Al ricevente, dopo il regime di condizionamento che uccide sia le cellule tumorali/leucemiche sane che le cellule del midollo osseo, viene infuso per trasfusione il midollo prelevato dal donatore, che va spontaneamente a collocarsi nella giusta sede midollare, nelle cavità all'interno delle ossa, e inizia a produrre per moltiplicazione cellulare nuove cellule emopoietiche. Il tempo necessario alla preparazione del paziente per il trapianto, al trapianto stesso, all'attecchimento del nuovo midollo osseo trapiantato con la relativa produzione di nuove cellule ematiche in numero sufficiente, è di circa un mese, da trascorrere ricoverato in isolamento, all'interno di speciali camere o reparti "a bassa carica microbica".
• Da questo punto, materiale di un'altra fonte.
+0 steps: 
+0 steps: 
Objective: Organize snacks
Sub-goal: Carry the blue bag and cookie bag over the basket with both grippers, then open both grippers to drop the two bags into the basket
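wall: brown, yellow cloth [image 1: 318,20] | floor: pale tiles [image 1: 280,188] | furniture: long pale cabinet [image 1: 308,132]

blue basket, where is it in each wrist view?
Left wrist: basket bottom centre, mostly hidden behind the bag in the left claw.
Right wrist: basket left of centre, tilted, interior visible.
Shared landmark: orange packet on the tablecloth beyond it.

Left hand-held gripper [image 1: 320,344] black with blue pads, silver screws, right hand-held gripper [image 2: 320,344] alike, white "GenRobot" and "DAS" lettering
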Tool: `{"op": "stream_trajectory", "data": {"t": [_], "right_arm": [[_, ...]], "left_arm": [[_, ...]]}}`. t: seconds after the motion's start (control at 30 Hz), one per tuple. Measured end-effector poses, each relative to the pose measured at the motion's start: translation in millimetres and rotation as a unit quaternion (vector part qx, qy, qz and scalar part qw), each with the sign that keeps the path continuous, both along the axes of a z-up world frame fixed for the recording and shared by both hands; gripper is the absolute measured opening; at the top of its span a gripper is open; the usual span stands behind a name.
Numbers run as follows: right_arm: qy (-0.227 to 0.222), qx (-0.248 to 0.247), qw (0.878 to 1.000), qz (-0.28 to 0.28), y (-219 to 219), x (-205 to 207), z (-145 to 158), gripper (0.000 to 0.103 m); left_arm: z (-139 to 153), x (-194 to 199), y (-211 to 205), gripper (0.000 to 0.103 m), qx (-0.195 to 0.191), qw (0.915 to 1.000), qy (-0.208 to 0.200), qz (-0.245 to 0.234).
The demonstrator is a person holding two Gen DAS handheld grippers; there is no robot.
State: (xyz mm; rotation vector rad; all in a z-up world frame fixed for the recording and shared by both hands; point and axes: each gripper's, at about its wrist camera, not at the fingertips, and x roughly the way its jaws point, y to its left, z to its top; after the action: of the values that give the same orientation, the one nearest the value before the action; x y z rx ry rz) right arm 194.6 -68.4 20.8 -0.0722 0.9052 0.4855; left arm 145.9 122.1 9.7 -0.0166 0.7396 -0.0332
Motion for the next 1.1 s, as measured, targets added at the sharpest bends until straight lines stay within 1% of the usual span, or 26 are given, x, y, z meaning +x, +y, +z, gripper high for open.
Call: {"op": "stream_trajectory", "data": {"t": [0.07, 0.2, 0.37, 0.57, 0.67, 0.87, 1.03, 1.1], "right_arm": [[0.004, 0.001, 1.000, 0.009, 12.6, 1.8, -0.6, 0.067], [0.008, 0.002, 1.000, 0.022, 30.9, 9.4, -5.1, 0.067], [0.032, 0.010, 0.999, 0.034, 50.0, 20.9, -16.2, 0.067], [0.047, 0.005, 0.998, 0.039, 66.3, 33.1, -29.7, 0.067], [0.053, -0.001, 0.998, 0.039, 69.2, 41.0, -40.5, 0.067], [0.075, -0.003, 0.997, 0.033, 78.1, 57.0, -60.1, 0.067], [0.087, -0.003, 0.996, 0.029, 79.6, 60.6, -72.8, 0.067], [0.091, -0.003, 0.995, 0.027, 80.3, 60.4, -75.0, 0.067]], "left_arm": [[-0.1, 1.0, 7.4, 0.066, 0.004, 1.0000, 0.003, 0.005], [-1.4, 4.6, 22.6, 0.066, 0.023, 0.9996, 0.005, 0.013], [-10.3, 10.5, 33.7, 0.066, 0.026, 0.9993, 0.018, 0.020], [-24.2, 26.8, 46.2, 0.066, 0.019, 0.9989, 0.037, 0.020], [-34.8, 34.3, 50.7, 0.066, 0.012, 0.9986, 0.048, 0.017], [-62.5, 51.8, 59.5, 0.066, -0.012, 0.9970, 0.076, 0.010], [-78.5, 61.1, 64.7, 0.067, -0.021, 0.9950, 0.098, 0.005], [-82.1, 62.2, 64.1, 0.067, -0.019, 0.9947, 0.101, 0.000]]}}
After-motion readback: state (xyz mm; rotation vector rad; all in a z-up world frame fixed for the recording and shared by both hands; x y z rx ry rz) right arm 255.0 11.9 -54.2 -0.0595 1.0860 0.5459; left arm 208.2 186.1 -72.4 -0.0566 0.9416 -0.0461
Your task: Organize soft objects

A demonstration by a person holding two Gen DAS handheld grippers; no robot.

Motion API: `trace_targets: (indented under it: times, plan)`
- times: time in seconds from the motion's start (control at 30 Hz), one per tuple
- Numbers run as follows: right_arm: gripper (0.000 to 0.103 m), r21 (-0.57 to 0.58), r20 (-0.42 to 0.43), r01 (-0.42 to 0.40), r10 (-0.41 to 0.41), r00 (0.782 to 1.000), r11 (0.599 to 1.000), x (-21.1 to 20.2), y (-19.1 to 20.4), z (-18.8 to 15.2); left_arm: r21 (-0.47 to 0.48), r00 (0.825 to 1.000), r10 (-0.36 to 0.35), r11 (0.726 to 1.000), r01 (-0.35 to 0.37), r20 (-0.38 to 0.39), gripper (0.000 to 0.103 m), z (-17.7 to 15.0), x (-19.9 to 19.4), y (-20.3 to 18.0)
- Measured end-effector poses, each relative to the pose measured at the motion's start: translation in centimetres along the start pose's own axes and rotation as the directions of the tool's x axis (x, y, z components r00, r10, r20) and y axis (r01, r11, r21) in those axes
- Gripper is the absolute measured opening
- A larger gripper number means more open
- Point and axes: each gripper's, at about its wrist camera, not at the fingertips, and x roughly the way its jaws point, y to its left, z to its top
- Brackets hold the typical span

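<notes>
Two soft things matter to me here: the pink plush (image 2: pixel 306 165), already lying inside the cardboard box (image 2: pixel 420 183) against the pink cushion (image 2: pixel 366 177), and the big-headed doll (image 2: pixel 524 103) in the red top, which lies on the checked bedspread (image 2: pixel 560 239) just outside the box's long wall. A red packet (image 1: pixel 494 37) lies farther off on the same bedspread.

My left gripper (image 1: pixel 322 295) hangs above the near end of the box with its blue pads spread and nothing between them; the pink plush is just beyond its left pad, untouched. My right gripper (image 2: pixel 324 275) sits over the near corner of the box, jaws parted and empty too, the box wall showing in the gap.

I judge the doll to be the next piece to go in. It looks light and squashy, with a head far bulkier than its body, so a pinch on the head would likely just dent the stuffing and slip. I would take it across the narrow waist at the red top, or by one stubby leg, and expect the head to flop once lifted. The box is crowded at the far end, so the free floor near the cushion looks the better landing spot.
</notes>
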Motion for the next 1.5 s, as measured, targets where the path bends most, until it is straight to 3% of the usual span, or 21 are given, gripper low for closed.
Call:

È anche possibile donare cellule staminali dal sangue periferico. Nei 4-5 giorni precedenti la donazione, al donatore vengono somministrate ripetute dosi di “fattore di crescita”, che stimolano la produzione di cellule staminali emopoietiche, permettendo il prelievo di queste cellule con una procedura di aferesi, in centri trasfusionali attrezzati, usualmente senza il ricovero in ospedale e senza anestesia.